Newsweek Publishes Poll on Miracles – Brief Article – Statistical Data Included
Kevin Christopher
The May 1, 2000, issue of Newsweek featured an article on miracle claims (“What Miracles Mean” by Kenneth L. Woodward) that incorporated data from a Newsweek poll conducted by Princeton Survey Research Associates. Woodward touted broad belief in miracles among Americans of several religious persuasions. According to Newsweek, the poll showed that:
* 84 percent of Americans said that God performs miracles;
* 79 percent accept the accounts of miracles in the Bible as accurate;
* 72 percent said that “People who face death in accidents or natural disasters can be saved by a miracle”; and
* Two-thirds of Americans say that they have prayed for a miracle.
A few facts must be noted about this poll. Thirty-six percent of respondents identified themselves as evangelical Christians. As typical estimates place evangelicals to between roughly a quarter to a third of the US population, this group would seem slightly overrepresented. Also, this group answered “yes” to poll questions in much higher percentages than all other groups. Finally, the polling sample was small-752 adults–and allowed for an overall margin of error of +/-4 percent, and as wide a margin as +/-10 percent in the “Non-Christian” category–the group least likely to believe miracle claims. The value of this poll in gauging the American public’s beliefs is questionable, and that makes it all the more frustrating that Woodward framed the results as what adult Americans believe.
Woodward discusses miracle claims as broadly accepted phenomena, interspersing his story with touching photos of people who claim miraculous cures. He sums up: “Miracles will always withhold their meaning from doubters and the merely credulous alike. … As an old Hasidic saying puts it, ‘He who believes all these tales is a fool, but anyone who cannot believe them is a heretic.’ For believer and skeptic alike, that is the paradox inherent in any religious faith.” But stop the presses! Why is the skeptic mired in the paradoxes of religious faith?
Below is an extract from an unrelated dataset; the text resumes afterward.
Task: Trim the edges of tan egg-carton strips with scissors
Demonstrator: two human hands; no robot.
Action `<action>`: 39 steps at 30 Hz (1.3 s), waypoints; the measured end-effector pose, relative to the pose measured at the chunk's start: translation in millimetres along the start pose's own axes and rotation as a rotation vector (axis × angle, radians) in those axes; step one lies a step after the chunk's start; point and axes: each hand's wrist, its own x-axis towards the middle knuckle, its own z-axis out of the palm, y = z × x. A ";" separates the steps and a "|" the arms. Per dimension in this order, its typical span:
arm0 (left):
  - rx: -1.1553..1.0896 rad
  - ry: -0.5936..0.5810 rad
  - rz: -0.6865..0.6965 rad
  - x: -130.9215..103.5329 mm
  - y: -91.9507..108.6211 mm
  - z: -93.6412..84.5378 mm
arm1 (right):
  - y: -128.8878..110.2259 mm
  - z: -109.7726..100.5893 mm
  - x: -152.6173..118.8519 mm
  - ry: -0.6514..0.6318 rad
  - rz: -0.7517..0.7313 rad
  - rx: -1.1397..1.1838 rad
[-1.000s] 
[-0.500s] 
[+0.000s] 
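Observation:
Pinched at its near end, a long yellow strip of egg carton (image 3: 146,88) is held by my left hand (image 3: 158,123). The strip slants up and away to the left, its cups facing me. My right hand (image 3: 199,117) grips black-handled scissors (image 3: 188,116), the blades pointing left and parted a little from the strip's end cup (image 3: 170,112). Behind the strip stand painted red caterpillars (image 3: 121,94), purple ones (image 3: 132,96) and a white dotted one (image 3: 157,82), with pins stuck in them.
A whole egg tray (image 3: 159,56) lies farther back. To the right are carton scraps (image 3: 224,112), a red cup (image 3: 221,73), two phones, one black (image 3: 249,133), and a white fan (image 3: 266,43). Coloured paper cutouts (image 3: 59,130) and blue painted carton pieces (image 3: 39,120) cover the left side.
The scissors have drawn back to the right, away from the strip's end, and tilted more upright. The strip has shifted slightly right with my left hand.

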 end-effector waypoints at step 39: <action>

The burden of proof is on the one making the miracle claim, right?
While 84 percent of poll respondents answered “yes” when asked “Do you believe God performs miracles?” and 79 percent believe that the miracles in the Bible took place, only 48 percent responded “yes” when asked whether they have “personally ever experienced or witnessed what [they] consider to be a miracle.” Remember: this number is spiked high by the 71-percent “yes” response rate of evangelical Christians.
If anything, this poll shows that people are most likely to believe in miracles as hearsay, and far less acquainted with miracles as a personal experience. The most credulous (evangelical Christians) are likely overrepresented and the sample of the least credulous group is particularly inadequate. All of this was hardly worth the time of Newsweek–or its readers.
Kevin Christopher is CSICOP’s Public Relations Director.